Com um roteiro coeso e ágil, “Despedida em Grande Estilo” brinca o tempo todo com as limitações impostas pela idade de seus protagonistas, bem como com o espírito aventureiro e um bocado justiceiro que surge em meio à dificuldade financeira. Aborda com espirituosidade a delicada situação financeira em que muitos idosos se encontram. O diretor Zach Braff pontua com timing perfeito as tiradas ácidas do roteiro de Theodore Melfi, que se tornam ainda mais engraçadas nas ótimas interpretações do trio Michael Caine, Morgan Freeman e Alan Arkin. Melfi manteve ritmo, fez citações inteligentes (como o grupo Rat Pack), conseguiu “quebrar” a impressão de um desfecho previsível – mais de uma vez – e abordou, de maneira leve e inteligente, temas relevantes. O filme se baseia nos dilemas espinhosos dos seus três principais personagens que, ao todo, têm 246 anos de vida na terra (Caine tem 84, Freeman 79 e Arkin 83), mas não é nada além de que um filme agradável sobre a conexão entre diferentes experiências de vida. Como era de se esperar, o trio central brinca em cena o tempo todo. O primeiro, desde a juventude especialista em obras do gênero, é o vovô família que vê “Law & Order” com a neta, usa boina e executa o papel de “cabeça” do bonde. Freeman representa o solitário, que esconde segredos debaixo de seu inseparável chapéu. Responsável mais uma vez pelo humor “peculiar”. Arkin é o rabugento de boné, pessimista e sem meias palavras, que encontra o amor mesmo sem buscar. Em comum o trio tem o machismo da geração, o gosto em rir das próprias dificuldades, algumas ideias claramente ultrapassadas e o desejo de aproveitar os últimos anos com dignidade. É a polícia que é retratada como vilã, abaixo do sistema financeiro, o grande mal. Joe é “vítima de um sistema corrupto que não serve ao povo”, diz um dos personagens.
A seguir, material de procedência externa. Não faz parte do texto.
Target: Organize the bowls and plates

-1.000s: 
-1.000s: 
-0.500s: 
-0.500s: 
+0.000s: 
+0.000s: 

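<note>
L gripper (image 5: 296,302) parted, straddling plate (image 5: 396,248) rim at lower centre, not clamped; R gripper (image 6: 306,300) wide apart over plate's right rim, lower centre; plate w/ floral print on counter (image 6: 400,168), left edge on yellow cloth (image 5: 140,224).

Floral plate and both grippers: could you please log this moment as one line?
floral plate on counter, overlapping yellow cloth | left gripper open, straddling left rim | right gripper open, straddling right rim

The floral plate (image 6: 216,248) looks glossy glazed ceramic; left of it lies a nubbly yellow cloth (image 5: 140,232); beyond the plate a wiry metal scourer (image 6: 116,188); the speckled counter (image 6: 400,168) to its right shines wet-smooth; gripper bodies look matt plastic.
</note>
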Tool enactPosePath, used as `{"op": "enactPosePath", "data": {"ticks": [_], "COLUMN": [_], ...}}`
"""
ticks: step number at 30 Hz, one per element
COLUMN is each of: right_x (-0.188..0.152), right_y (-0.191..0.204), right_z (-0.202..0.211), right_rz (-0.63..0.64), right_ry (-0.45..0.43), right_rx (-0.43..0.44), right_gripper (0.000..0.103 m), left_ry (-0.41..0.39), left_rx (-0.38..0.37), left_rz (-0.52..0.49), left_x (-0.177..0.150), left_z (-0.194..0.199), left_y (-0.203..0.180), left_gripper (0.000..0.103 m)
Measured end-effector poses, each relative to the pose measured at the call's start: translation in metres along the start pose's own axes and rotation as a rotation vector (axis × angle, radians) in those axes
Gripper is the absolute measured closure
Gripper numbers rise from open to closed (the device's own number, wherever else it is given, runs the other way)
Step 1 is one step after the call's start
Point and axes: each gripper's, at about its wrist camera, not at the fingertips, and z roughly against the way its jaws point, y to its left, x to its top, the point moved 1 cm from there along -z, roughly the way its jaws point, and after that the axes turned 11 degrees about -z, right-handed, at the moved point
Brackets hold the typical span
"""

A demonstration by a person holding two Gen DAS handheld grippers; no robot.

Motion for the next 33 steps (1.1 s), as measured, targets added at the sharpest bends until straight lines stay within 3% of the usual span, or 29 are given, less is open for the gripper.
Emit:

Entre as trapalhadas do grupo há bons momentos – especialmente numa primeira tentativa de assalto a um pequeno mercado. Matt Dillon comparece numa ponta como um detetive. Mas o que se destaca mesmo é o talento do trio central, embora sem sair da zona de conforto. Apesar do fato de que este filme encantador parecia direcionado a um público da terceira idade, as gerações mais jovens foram assistí-lo - já que o humor e as mensagens profundas presentes nele são verdadeiramente universais. Para quem não sabe, é um remake de “Despedida em Grande Estilo (Going in Style) EUA, 1979 – Direção de Martin Brest – elenco: George Burns, Art Carney, Lee Strasberg.  O filme de 1979 era mais casual e muito mais sombrio sobre as realidades e enfermidades da velhice, e também contou com uma das melhores performances de George Burns. Foi uma experiência engraçada e emocionante, mas também amarga. Há, claro, algumas piadas (jamais de mau gosto) sobre as “dores” da velhice e um ou outro drama pessoal dispensável. Nada disso, contudo, tira o alto-astral de uma história sobre amizade, recomeços (inclusive amorosos) e deliciosas trapaças em nome da justiça social. Essa comédia despretensiosa e divertida tem a capacidade de surpreender e se comunica muito bem com os dias de hoje, tendo como frase crucial a afirmação: “É dever do país cuidar dos idosos”. Vale a pena ser conferido.